■ **Assigned task**: The lines below that include the word "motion" are to be reported.

(Stored records)
== == ==
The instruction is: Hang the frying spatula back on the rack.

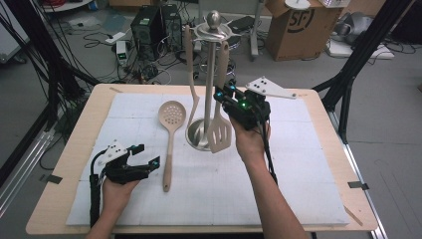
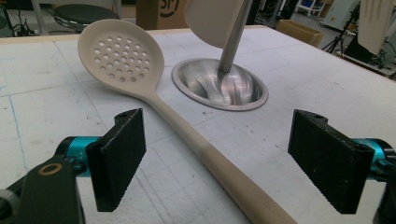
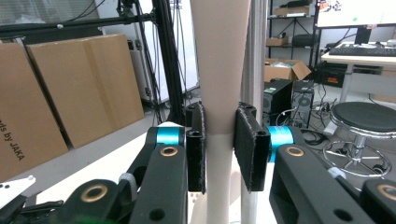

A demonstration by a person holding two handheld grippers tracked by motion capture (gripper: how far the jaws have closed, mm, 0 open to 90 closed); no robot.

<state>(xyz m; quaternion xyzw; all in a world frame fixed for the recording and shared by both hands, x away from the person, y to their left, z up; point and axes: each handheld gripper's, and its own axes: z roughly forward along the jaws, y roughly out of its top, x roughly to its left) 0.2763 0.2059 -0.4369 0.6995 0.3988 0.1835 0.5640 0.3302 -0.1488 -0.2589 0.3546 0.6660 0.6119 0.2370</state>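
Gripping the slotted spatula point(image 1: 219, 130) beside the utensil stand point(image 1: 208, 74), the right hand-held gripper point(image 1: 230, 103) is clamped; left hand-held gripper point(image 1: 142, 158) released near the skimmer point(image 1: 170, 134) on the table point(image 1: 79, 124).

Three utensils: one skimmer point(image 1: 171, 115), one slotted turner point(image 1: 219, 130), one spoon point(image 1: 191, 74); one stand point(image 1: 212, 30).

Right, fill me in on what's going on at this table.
A person holds a gripper in each hand. The right gripper is shut on the handle of the slotted turner, which hangs at the steel rack beside another hanging utensil. The left gripper rests open on the white mat, near the handle of the skimmer, which lies flat beside the rack's base.
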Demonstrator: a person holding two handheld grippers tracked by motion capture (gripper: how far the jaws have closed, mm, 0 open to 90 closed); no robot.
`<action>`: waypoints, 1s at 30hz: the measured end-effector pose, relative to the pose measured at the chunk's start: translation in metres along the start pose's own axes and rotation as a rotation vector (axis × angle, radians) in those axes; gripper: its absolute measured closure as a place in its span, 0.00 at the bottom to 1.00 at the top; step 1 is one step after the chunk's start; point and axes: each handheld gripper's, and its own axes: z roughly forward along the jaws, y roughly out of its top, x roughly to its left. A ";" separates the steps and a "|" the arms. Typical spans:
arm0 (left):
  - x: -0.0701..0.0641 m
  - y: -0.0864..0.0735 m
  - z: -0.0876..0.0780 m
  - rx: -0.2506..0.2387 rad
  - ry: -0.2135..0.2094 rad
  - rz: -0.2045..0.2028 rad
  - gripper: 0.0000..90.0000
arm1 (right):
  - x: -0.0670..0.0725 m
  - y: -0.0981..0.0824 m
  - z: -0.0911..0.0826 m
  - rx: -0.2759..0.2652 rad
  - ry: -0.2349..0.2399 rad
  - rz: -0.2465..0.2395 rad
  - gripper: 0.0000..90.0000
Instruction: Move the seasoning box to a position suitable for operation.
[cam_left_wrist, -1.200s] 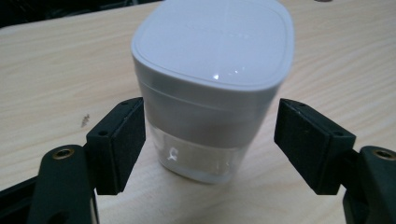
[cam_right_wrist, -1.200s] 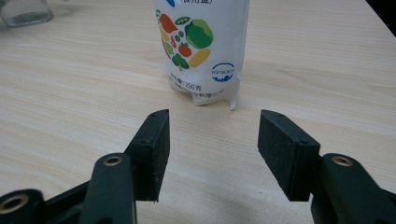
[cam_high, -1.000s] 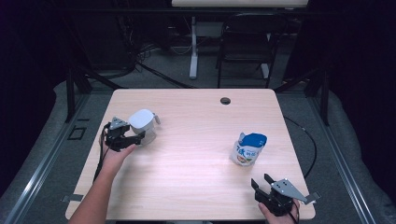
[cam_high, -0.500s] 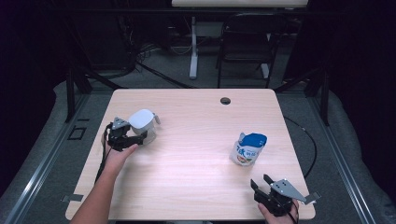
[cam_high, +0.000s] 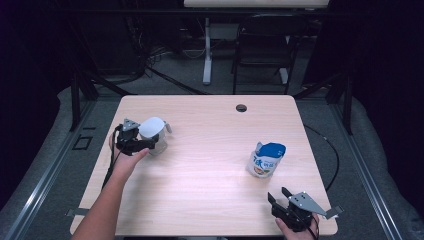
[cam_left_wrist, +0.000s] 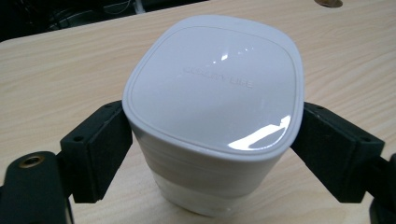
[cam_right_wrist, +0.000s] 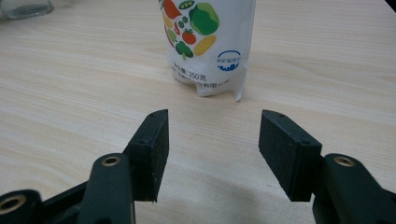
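Surface (cam_high: 210, 180): pale wood, two things on it, well apart.

Container (cam_high: 152, 134): white, lidded, standing upright at the left side. You are holding the left gripper (cam_high: 145, 145) level around it. In the left gripper view its fingers (cam_left_wrist: 98, 149) are sitting one on each flank, just under the lid rim. They have just been opening, with the container between them. The pads are lying against or just beside its walls, and whether they are pressing cannot be told.

Pouch (cam_high: 265, 159): white and blue, vegetable print, standing upright at the right side with its long axis vertical.

Right gripper (cam_high: 278, 196): you are resting it near the front right corner. Its fingers (cam_right_wrist: 289, 149) are standing wide apart with nothing between them.

Relation that matters: the pouch is lying straight ahead of the right fingers, near but apart, roughly centred on the gap and slightly toward the right finger in the right gripper view. The right hand is far nearer to it than the left. My read: a level push forward would be bringing the fingers to either side of its base.
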 end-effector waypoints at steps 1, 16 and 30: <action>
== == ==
■ **Task solution**:
A demonstration by a person holding two handheld grippers tracked by motion capture (gripper: how far the jaws have closed, mm, 0 open to 90 closed); no robot.
Demonstrator: a person holding two handheld grippers tracked by motion capture (gripper: how far the jaws have closed, mm, 0 open to 90 closed); no robot.

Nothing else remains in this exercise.